• Exercise goal
Transcribe only the lines between the first line of the records and the line containing "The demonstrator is", inclusive, exactly as written.
═══ Material for this exercise
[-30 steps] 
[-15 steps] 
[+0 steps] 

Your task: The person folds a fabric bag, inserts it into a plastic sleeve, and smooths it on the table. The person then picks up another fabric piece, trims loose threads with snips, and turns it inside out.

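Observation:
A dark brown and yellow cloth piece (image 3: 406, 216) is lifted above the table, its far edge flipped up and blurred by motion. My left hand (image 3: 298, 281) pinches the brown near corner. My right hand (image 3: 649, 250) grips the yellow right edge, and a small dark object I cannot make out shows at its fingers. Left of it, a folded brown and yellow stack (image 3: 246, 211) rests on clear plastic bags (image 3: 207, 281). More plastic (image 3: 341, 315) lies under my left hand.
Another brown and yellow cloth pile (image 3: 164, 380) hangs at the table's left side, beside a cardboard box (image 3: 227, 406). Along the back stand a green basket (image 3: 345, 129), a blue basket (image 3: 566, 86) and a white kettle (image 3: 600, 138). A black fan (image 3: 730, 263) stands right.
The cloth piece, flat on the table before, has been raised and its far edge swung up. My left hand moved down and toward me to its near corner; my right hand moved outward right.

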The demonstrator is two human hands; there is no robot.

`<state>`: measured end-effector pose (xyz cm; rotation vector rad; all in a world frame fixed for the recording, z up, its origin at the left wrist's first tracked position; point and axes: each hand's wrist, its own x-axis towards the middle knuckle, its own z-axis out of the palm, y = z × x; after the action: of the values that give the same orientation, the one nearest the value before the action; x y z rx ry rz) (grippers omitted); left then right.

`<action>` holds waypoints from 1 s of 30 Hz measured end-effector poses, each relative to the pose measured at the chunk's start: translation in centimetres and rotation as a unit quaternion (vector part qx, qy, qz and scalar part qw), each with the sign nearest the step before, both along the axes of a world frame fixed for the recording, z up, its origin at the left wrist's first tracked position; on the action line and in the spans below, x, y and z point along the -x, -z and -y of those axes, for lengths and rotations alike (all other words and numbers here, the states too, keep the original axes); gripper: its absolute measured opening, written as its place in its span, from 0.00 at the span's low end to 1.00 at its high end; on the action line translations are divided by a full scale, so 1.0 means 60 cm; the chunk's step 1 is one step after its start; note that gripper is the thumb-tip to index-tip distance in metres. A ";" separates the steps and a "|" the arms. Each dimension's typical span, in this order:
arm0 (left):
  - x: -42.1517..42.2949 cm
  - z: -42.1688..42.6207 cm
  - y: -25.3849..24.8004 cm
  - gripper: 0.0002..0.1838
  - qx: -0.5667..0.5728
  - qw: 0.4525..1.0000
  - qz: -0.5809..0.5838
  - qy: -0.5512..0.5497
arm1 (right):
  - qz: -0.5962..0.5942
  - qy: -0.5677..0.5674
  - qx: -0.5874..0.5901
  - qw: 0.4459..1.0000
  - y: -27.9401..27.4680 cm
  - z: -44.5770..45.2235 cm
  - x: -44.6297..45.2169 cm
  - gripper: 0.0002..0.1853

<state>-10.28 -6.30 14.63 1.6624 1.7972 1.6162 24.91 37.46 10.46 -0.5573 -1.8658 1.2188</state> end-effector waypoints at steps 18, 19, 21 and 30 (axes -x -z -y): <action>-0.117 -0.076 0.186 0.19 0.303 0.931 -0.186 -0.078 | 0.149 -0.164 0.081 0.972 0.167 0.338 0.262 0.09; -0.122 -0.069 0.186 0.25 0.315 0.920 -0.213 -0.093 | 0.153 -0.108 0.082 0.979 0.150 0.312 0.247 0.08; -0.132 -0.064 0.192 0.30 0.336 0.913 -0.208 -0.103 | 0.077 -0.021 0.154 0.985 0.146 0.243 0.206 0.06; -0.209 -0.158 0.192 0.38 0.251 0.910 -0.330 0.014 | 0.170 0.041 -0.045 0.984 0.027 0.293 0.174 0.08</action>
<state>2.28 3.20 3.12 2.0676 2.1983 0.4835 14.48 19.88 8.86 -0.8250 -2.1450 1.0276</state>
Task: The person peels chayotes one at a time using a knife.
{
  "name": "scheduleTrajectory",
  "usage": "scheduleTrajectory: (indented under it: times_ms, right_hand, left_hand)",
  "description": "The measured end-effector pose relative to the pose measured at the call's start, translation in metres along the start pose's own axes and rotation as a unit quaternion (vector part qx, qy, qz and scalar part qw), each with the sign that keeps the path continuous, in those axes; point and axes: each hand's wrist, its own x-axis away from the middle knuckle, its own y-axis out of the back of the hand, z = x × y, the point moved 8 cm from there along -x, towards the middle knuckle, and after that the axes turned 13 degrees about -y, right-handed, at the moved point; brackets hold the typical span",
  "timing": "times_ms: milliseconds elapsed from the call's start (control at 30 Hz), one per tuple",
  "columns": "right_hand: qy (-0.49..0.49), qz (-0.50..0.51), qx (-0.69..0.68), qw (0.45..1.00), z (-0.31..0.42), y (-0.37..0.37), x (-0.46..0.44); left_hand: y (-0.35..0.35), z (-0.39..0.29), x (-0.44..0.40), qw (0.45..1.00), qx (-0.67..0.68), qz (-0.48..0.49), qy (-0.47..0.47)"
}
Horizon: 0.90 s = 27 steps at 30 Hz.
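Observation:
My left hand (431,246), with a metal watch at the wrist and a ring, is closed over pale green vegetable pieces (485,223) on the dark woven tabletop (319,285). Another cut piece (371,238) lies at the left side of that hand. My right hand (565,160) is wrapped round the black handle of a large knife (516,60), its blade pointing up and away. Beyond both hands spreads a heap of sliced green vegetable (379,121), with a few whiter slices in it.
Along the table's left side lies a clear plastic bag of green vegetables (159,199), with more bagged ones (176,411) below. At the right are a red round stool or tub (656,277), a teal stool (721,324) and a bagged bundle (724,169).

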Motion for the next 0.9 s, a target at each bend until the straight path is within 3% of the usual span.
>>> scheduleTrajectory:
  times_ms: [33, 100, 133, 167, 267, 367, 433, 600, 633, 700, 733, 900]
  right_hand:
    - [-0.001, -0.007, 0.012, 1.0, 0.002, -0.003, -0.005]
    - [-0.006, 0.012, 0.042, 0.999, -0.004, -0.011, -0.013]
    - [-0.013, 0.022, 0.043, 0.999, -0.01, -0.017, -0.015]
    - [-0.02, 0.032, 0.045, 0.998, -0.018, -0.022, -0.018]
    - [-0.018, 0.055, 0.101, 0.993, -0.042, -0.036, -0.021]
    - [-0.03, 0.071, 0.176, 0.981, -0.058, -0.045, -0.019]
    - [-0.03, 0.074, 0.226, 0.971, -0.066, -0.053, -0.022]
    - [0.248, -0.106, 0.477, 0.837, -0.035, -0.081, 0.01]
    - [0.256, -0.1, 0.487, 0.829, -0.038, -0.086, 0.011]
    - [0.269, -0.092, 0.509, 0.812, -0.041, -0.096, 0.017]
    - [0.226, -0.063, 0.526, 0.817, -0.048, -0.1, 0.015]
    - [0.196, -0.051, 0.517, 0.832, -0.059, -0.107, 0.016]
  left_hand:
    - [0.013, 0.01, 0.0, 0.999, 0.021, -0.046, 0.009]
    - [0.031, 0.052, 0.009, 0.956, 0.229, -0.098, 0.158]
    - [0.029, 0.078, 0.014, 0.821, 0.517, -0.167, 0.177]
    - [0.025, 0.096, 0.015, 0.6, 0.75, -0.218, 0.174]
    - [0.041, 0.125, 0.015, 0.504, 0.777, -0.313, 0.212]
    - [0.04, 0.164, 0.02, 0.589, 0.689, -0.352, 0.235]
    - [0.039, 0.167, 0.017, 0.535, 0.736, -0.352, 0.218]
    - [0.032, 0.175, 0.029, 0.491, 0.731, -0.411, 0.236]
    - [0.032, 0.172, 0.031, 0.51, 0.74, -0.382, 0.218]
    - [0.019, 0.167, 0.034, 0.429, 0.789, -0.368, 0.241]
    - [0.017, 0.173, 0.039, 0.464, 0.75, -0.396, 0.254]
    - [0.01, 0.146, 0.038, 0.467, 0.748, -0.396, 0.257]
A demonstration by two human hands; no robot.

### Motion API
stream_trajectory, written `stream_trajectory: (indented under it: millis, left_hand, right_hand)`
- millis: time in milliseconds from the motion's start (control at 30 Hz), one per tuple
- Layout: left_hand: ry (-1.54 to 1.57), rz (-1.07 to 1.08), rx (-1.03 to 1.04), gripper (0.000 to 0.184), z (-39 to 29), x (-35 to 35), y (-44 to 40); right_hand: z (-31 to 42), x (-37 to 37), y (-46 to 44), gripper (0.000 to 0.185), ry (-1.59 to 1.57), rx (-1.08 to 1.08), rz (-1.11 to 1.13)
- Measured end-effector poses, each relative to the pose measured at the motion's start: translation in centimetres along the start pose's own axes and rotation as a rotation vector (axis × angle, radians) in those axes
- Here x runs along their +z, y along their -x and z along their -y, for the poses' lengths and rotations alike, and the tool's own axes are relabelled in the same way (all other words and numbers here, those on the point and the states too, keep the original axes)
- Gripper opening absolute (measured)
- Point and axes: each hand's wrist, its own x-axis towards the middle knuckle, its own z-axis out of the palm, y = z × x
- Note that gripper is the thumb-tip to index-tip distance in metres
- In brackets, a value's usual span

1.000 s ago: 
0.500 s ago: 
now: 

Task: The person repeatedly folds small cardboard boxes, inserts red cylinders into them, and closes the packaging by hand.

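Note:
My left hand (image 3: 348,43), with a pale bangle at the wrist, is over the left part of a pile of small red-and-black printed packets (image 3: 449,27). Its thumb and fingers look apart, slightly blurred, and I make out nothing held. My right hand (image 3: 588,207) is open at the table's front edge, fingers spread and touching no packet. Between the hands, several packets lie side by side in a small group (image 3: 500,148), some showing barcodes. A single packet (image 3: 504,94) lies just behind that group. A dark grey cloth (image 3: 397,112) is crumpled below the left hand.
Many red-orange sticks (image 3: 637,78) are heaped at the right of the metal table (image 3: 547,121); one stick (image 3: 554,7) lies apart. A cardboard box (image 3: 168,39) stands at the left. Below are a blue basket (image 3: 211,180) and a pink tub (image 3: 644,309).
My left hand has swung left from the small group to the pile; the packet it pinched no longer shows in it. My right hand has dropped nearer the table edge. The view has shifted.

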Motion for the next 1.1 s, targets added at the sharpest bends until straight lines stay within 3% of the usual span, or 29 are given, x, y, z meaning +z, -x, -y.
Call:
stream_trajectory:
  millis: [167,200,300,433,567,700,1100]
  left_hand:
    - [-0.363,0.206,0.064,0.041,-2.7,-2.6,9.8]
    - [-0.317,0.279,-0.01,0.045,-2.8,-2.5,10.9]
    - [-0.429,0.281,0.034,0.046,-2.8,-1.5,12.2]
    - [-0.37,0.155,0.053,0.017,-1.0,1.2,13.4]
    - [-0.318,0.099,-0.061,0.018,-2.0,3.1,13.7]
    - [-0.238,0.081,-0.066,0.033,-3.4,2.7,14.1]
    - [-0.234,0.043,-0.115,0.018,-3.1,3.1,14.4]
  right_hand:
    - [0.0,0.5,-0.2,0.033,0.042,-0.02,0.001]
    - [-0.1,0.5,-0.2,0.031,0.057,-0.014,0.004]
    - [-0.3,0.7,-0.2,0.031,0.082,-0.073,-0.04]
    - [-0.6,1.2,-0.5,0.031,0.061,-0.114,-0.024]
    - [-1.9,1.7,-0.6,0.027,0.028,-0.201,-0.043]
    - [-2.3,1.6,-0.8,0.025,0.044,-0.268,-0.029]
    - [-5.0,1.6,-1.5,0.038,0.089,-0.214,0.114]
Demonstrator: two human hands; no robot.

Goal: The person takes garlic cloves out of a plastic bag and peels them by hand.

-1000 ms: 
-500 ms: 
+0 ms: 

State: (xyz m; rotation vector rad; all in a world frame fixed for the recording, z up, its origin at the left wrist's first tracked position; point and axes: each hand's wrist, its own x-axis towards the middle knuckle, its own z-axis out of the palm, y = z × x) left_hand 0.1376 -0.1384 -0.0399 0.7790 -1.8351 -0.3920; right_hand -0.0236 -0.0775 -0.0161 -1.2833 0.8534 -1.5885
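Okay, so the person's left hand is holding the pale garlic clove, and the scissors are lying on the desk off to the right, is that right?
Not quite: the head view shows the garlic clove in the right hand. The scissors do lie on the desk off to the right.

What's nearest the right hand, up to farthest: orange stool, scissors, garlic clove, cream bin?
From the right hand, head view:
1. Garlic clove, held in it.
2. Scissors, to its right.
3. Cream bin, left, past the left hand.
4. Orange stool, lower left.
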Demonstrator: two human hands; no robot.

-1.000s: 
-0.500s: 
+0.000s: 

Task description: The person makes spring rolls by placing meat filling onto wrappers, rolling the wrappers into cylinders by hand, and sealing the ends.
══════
• Response for this exercise
[-30 steps] 
[-15 steps] 
[+0 steps] 

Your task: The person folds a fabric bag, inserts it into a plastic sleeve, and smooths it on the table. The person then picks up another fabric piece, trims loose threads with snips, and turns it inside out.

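Observation:
A dark brown and yellow cloth piece (image 3: 406, 216) is lifted above the table, its far edge flipped up and blurred by motion. My left hand (image 3: 298, 281) pinches the brown near corner. My right hand (image 3: 649, 250) grips the yellow right edge, and a small dark object I cannot make out shows at its fingers. Left of it, a folded brown and yellow stack (image 3: 246, 211) rests on clear plastic bags (image 3: 207, 281). More plastic (image 3: 341, 315) lies under my left hand.
Another brown and yellow cloth pile (image 3: 164, 380) hangs at the table's left side, beside a cardboard box (image 3: 227, 406). Along the back stand a green basket (image 3: 345, 129), a blue basket (image 3: 566, 86) and a white kettle (image 3: 600, 138). A black fan (image 3: 730, 263) stands right.
The cloth piece, flat on the table before, has been raised and its far edge swung up. My left hand moved down and toward me to its near corner; my right hand moved outward right.
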
The demonstrator is two human hands; there is no robot.

The requested output has been given in full.